Terry Pratchett had a certain way that he wanted us to imagine auditors: dead-eyed, celestial soul eaters created by god-like bureaucrats.  Pratchett and Hollywood have captured the zeitgeist surrounding what many in industry would consider the innovation-destroying, big-brothering of the accreditation process.  Perhaps you agree.

But I think they go alright.  And unlike superman, these real heroines/heros stand a lot closer between you and death and ruin than you may like to think.   In the healthcare or education industries, where we can all so easily work in isolation, or cut corners, accreditation points us towards a common set of standards and outcomes.  Essentially, for the accreditation period at least, personal agendas are trumped by nationally recognised-best practice and legislation.

A strategic problem I see with accreditation (in healthcare anyway) is that it does not occur often enough, and comes with too much warning.  This might make me sound like a misdemeanour ninja – (lurking in the shadows, waiting to pounce on the first person to step a toe out of line) I swear I am not that person – but I get an overwhelming sense of disappointment when practice improves during accreditation and then quickly goes back to the status quo afterwards.  This article, published in the Harvard Business Review found that during hospital accreditation periods patient mortality rates dropped by 6% and then climbed back to pre-accreditation rates within 3 days of accreditation!  If staff do perform better when they know that they are being watched, then why aren’t we watching them more regularly than every 3-5 years?

Let’s not downplay the steep, stressful learning curve accreditation sends all managers on. I feel like I have been pushed beyond the edges of my intelligence each time I have been involved in the process.
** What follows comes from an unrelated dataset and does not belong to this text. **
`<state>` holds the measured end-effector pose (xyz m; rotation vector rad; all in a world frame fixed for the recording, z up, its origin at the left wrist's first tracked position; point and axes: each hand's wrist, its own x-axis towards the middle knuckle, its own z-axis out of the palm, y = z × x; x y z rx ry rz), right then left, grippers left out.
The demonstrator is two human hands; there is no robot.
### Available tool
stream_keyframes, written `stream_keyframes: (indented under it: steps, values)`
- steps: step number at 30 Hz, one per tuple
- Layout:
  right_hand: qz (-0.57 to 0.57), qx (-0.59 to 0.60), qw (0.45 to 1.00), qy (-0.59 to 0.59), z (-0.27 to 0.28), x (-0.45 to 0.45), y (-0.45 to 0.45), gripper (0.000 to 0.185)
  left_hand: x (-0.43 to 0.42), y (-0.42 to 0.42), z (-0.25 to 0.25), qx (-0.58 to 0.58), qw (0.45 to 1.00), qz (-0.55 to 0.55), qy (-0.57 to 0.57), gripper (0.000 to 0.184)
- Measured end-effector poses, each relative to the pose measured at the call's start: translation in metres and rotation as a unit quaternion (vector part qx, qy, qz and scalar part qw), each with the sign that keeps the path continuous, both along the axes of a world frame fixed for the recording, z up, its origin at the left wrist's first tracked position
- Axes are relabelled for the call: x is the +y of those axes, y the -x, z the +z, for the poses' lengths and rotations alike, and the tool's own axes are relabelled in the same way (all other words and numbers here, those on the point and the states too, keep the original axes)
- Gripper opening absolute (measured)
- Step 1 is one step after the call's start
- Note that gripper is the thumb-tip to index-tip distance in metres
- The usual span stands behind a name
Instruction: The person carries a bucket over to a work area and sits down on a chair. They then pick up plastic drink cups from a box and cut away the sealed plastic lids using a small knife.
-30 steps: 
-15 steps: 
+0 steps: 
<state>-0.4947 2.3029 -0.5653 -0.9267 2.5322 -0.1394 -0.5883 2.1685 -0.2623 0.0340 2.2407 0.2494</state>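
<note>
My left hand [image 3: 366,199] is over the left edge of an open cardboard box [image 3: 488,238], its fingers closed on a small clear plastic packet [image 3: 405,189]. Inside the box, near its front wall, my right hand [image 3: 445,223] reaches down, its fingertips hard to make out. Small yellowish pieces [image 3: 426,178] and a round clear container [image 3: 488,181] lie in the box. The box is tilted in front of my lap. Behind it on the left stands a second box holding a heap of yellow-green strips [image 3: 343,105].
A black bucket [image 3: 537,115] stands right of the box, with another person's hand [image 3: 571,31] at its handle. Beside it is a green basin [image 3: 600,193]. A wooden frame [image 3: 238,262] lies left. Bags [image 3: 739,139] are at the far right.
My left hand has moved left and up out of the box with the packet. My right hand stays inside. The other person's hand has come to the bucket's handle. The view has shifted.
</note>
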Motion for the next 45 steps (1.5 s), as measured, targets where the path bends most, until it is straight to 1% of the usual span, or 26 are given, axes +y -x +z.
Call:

Also at times I have questioned the relevance of a particular accreditation standard or guideline to my subspecialty.  But overwhelmingly, accreditation seemed like a help rather than a hindrance.  And, in terms of building knowledge of and competence in your profession, there is no better teacher.

Getting back to the auditor trope used in literature and Hollywood.  Though funny, I don’t think it’s fair.  Never once have I felt that an auditor has been set on destroying me.  Mostly I have just felt that they have empathy and will work with me to ensure we are protecting the public and offering a great service.

So as I head into another accreditation process, I reflect on how much more I have learned about teaching at the post-graduate level.  Sure I’ll be nervous, but I understand that this is for the good of nursing education and patient safety and it will give me the tools I need to create an awesome course.